*Exercise directions*:
The expected output is a verbatim reprint of the lines from the beginning of the data that follows through the line that contains "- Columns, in".

*Data provided*:
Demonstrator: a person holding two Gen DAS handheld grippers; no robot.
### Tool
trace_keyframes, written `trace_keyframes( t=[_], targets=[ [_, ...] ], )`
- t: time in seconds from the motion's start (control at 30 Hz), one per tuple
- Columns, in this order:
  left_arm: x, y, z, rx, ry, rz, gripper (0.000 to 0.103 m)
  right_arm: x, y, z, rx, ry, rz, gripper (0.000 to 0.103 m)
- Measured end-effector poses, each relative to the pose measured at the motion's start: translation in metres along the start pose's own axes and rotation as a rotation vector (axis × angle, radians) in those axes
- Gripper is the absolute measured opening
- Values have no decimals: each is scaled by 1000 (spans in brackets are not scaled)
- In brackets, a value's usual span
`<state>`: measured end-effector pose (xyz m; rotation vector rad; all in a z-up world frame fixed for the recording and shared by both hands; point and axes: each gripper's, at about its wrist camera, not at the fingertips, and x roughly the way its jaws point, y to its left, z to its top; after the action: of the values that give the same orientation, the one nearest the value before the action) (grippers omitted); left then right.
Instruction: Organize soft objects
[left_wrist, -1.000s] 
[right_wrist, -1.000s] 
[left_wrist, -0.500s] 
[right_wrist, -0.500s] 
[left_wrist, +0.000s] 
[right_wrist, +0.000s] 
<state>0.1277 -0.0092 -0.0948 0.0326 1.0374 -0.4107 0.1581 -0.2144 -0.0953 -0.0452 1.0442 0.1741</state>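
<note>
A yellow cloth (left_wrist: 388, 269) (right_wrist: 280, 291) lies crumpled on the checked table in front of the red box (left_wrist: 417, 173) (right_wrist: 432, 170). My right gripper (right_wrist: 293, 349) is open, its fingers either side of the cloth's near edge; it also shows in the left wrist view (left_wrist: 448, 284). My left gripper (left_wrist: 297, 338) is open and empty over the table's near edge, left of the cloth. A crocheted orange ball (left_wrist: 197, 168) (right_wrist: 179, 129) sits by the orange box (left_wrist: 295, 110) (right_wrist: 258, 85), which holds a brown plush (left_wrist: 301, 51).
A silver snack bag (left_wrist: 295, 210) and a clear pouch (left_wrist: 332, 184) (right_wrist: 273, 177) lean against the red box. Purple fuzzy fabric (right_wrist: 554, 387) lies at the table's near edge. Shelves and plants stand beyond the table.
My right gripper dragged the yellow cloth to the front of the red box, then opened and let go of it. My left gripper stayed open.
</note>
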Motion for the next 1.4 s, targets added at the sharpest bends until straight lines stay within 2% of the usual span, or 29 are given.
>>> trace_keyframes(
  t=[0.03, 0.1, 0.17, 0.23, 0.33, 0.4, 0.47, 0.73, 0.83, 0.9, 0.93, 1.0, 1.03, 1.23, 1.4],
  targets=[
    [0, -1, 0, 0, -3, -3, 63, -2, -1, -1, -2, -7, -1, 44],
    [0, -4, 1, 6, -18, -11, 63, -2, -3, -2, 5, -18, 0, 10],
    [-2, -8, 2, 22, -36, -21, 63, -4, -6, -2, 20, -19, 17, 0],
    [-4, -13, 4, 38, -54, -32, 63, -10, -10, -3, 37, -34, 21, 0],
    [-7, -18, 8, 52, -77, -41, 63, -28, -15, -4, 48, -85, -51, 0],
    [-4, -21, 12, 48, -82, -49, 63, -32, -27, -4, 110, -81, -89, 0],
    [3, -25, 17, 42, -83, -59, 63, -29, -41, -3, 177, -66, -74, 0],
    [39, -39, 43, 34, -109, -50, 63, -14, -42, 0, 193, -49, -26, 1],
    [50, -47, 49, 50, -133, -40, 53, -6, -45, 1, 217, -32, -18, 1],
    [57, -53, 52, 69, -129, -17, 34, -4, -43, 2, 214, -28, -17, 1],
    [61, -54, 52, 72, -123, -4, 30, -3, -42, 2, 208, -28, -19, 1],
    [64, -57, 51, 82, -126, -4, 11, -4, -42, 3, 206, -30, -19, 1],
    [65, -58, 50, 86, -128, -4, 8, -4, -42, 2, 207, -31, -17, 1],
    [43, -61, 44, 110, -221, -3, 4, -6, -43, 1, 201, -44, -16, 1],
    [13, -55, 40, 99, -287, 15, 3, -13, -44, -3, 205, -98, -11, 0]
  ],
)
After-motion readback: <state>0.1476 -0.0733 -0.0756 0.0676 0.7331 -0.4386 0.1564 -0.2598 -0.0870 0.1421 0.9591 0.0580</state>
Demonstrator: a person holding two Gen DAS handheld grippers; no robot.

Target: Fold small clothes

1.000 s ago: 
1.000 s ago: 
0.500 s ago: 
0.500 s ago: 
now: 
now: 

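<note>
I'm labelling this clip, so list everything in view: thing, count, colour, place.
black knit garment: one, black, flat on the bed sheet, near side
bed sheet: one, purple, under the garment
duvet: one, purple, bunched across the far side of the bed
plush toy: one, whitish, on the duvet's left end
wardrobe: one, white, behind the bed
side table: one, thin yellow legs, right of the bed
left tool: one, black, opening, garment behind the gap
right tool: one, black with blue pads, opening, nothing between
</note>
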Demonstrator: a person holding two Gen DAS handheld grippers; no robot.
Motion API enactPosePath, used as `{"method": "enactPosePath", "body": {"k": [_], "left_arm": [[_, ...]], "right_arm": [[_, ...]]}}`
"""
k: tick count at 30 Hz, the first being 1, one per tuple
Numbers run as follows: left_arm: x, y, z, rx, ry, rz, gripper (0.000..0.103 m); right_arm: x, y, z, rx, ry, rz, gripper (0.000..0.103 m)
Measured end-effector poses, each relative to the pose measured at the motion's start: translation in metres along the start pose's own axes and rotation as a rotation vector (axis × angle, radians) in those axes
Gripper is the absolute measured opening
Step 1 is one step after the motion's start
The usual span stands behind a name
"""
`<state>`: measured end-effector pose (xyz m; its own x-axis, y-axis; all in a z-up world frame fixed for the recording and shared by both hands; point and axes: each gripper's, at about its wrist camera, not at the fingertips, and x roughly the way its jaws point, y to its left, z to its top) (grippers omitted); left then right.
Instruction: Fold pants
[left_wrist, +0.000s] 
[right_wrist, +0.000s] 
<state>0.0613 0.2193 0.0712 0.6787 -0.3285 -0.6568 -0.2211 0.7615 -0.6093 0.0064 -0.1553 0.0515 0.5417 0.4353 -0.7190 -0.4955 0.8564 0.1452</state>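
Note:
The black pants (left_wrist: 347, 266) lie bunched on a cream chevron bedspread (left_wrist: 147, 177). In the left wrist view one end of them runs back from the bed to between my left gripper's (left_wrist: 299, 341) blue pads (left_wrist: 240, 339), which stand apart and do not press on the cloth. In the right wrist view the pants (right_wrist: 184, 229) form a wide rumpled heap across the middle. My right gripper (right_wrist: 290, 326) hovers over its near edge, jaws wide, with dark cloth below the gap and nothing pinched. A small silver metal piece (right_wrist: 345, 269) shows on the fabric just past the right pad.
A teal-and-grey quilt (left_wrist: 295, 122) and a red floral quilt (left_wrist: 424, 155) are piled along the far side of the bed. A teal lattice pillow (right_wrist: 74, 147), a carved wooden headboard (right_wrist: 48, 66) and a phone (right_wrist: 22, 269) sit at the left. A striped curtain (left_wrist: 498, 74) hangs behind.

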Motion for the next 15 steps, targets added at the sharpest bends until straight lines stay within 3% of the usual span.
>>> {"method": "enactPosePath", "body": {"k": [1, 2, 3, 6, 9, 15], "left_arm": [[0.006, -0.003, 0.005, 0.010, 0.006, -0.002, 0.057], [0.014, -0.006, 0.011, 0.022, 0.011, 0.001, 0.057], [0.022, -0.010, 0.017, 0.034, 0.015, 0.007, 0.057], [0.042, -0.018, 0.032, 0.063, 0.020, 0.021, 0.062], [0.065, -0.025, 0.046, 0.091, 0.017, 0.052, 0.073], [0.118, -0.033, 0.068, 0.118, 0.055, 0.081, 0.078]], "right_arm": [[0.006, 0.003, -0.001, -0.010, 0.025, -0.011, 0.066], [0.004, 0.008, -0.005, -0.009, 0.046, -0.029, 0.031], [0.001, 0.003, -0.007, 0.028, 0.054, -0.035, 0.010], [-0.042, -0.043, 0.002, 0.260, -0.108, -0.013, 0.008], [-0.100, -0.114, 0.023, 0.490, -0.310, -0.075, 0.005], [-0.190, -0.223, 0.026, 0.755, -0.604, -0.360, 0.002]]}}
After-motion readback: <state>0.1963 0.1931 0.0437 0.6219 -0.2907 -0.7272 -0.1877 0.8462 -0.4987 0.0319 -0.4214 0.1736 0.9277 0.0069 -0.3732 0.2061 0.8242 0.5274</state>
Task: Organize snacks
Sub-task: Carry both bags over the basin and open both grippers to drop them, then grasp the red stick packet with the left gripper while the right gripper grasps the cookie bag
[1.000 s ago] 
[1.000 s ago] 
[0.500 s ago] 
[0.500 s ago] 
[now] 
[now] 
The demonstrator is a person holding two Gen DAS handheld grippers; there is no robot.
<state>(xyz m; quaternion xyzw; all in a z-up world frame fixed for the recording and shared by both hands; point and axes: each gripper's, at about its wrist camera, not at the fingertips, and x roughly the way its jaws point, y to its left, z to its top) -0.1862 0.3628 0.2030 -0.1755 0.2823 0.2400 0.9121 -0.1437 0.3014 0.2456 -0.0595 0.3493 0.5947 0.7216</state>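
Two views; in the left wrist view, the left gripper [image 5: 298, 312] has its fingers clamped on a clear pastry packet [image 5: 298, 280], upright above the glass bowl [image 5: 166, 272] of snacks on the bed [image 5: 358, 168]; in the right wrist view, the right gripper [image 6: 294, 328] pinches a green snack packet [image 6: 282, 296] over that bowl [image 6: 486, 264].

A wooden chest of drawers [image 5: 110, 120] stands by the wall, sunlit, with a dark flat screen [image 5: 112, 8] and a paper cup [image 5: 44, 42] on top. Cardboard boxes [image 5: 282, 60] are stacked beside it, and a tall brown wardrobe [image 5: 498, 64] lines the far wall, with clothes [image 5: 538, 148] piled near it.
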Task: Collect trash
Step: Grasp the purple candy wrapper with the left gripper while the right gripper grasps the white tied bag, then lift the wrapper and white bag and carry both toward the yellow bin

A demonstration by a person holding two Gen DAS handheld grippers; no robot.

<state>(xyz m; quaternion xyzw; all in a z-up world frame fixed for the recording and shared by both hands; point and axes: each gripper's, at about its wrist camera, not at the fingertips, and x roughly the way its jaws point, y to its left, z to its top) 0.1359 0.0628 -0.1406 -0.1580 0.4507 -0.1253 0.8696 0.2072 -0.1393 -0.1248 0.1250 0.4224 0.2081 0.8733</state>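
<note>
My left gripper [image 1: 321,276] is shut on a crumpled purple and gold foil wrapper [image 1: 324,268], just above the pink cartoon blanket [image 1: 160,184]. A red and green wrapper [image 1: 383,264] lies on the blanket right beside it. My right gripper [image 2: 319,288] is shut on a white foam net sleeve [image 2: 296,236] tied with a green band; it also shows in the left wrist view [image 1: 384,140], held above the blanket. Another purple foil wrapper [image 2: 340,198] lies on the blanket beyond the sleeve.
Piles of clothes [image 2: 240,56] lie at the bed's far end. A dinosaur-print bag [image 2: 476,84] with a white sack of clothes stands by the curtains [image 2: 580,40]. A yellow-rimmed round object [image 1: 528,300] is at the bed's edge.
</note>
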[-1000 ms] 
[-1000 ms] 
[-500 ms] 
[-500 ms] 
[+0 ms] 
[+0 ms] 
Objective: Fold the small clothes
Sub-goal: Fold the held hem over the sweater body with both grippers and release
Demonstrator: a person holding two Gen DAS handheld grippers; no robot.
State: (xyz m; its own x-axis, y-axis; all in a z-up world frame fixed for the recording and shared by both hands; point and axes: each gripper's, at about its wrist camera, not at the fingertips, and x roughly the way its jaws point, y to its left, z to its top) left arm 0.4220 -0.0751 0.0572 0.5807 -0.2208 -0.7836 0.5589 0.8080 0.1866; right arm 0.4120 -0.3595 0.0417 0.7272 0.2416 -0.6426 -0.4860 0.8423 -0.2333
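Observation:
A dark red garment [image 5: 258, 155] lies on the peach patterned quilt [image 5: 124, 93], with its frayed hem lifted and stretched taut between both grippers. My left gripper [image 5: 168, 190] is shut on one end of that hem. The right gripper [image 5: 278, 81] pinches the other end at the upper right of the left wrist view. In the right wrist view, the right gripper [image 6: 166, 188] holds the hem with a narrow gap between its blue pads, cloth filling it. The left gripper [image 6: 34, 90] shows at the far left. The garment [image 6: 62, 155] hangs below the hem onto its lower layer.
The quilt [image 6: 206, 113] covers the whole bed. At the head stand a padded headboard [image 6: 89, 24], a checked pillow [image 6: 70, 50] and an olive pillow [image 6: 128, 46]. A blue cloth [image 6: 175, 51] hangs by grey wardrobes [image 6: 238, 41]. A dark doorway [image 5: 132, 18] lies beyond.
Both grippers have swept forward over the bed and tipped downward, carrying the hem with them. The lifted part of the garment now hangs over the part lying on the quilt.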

*Task solution*:
Demonstrator: a person holding two Gen DAS handheld grippers; no robot.
### Tool
trace_keyframes, written `trace_keyframes( t=[_], targets=[ [_, ...] ], )`
- t: time in seconds from the motion's start (control at 30 Hz), one per tuple
- Columns, in this order:

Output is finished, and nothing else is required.